His statement "ijtāba fīhi al-lābis" — he inserted "fīhi" with "ijtāba", which is correct according to the standard of Arabic, for they said: "ijtāba al-thawba wa-l-ẓalāma", when one enters into it; thus "ijtāba" was given the meaning of "dakhala" (to enter), and therefore the preposition was added to it, on account of the meaning of entering.
(39) In the printed edition it reads: "ʿan tasbīhi dhālika lahumā", which has no meaning; in the manuscript it is without diacritical points, and this is its correct reading: "sannā lahu al-amra" [means]: he made it easy, facilitated it and opened it for him.

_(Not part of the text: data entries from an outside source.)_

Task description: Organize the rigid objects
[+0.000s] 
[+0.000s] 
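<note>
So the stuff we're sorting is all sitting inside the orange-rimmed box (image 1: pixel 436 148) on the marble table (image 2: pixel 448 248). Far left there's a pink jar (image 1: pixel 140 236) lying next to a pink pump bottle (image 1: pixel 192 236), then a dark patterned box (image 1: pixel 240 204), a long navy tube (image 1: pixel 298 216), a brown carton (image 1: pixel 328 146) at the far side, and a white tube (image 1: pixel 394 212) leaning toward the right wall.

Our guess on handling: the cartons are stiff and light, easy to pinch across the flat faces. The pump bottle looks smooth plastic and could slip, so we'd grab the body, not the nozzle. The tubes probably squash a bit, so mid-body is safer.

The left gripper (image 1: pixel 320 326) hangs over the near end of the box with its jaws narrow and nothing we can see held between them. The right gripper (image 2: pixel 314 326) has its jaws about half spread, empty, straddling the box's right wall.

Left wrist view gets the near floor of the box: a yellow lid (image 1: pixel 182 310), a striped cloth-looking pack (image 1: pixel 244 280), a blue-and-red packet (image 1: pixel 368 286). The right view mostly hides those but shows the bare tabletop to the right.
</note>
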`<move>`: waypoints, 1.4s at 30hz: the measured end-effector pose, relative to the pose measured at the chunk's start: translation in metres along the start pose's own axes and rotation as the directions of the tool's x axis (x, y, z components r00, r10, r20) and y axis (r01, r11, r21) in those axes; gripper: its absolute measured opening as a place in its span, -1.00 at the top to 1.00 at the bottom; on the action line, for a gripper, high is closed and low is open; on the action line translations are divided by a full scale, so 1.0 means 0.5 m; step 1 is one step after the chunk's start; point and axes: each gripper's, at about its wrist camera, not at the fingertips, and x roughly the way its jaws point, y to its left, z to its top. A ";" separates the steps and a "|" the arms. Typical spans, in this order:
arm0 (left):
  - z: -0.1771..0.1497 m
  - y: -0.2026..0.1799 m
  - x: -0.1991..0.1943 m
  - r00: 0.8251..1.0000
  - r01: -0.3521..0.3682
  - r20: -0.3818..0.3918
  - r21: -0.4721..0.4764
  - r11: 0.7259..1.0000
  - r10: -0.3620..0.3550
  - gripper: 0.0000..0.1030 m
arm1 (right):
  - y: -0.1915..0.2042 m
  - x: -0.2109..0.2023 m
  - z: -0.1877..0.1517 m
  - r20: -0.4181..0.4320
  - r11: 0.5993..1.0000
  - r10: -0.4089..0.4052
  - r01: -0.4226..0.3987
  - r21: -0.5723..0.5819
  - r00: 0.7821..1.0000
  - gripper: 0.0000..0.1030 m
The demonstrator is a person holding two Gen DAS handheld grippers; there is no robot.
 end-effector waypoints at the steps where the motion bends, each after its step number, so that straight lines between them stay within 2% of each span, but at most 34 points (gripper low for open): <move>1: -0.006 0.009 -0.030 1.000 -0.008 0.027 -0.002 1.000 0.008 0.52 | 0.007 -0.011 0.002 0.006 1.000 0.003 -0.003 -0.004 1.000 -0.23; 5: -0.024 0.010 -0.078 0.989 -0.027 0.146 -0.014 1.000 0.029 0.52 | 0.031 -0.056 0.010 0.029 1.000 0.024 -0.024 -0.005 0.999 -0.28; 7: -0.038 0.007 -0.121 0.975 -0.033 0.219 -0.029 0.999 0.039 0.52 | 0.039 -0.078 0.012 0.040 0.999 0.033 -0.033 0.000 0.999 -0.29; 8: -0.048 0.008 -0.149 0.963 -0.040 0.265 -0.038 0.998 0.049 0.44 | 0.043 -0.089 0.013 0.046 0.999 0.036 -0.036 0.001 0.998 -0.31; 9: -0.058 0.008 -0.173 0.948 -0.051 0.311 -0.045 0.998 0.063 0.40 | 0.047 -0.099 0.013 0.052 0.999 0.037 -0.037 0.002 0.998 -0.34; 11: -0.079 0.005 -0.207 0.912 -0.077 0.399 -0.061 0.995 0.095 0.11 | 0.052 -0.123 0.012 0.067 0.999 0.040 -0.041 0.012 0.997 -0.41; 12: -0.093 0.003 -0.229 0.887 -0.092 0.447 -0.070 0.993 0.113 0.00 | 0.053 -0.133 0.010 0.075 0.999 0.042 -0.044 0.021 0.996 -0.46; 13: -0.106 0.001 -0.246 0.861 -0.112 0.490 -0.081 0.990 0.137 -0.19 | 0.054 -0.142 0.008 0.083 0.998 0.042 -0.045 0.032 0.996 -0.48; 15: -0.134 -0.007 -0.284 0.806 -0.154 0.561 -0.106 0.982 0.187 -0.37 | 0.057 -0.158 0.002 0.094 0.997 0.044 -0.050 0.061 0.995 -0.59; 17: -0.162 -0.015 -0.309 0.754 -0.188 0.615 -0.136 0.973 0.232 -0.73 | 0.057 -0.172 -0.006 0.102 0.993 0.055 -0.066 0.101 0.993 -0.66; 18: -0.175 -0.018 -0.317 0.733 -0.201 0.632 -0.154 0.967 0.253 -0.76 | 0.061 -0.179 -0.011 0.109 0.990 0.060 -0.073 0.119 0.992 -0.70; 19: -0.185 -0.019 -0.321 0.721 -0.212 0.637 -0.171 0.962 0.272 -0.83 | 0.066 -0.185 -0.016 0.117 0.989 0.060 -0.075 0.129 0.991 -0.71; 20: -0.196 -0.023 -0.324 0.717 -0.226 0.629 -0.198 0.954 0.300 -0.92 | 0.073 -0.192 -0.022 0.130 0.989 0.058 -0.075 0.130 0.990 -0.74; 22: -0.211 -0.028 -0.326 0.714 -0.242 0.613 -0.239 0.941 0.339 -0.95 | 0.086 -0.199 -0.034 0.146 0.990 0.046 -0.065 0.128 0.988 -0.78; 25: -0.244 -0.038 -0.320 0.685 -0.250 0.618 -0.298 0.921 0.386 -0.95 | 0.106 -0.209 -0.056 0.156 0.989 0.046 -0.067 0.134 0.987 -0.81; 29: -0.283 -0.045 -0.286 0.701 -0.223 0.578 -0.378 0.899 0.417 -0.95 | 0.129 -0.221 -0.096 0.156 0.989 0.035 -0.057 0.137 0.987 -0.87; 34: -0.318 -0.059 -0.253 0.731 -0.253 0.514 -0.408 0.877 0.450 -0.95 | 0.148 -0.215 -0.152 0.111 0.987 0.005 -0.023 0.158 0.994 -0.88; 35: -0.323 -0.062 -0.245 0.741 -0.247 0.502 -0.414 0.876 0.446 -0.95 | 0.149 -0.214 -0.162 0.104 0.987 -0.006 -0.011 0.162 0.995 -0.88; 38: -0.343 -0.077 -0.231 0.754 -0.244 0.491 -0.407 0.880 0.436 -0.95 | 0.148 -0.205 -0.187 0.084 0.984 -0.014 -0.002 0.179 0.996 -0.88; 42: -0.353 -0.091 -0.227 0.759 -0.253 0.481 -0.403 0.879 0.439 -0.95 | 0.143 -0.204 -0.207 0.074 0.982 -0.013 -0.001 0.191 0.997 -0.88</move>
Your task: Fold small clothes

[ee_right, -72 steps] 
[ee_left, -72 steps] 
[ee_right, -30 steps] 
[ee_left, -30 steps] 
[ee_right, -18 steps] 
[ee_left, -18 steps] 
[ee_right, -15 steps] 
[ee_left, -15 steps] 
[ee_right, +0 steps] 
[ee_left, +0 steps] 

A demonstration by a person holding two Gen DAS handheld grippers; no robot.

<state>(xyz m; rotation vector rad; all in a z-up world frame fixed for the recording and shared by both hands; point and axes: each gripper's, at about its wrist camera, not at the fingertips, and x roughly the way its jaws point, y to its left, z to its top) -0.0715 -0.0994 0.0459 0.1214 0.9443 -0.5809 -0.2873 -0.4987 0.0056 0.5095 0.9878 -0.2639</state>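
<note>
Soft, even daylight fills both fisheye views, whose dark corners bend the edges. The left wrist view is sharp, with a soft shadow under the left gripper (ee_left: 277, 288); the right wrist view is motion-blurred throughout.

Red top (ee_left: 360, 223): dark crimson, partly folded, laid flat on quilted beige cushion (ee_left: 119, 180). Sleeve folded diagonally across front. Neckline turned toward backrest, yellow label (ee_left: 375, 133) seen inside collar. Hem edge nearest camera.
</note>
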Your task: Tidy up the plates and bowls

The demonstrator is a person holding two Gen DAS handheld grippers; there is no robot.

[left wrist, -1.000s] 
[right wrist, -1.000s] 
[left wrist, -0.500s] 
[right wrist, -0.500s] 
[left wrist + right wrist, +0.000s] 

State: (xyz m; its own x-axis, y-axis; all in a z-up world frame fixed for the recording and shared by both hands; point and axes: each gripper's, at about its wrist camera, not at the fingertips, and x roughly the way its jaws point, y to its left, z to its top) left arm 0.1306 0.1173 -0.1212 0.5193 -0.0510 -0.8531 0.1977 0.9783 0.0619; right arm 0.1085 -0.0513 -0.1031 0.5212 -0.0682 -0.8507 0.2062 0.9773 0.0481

(40) In the printed edition it reads: "of which he is one, whose plural is qabl", which alters the text of the manuscript; in the manuscript it stands as I have written it, except that he wrote "ṣalan" and the "jīm" between the qāf and the jīm without a point. I have derived this from the text of Abū ʿUbayda in Majāz al-Qurʾān 1:213, namely: "that is to say: and his kind (jīl) of which he is one", and from the text of the author of Lisān al-ʿArab: "And every assembly of a single thing is called a qabīl." And "al-jīl" is every species of mankind, or [every] people. One says: "the Turks are a jīl, the Chinese are a jīl, the Arabs are a jīl, the Romans [Byzantines] are a jīl", and they are each people that is distinguished by a [particular] language, from which by their coming together a nation arises and a known, defined species of mankind.
(41) See the explanation of "walī" earlier in the linguistic indexes (w-l-y).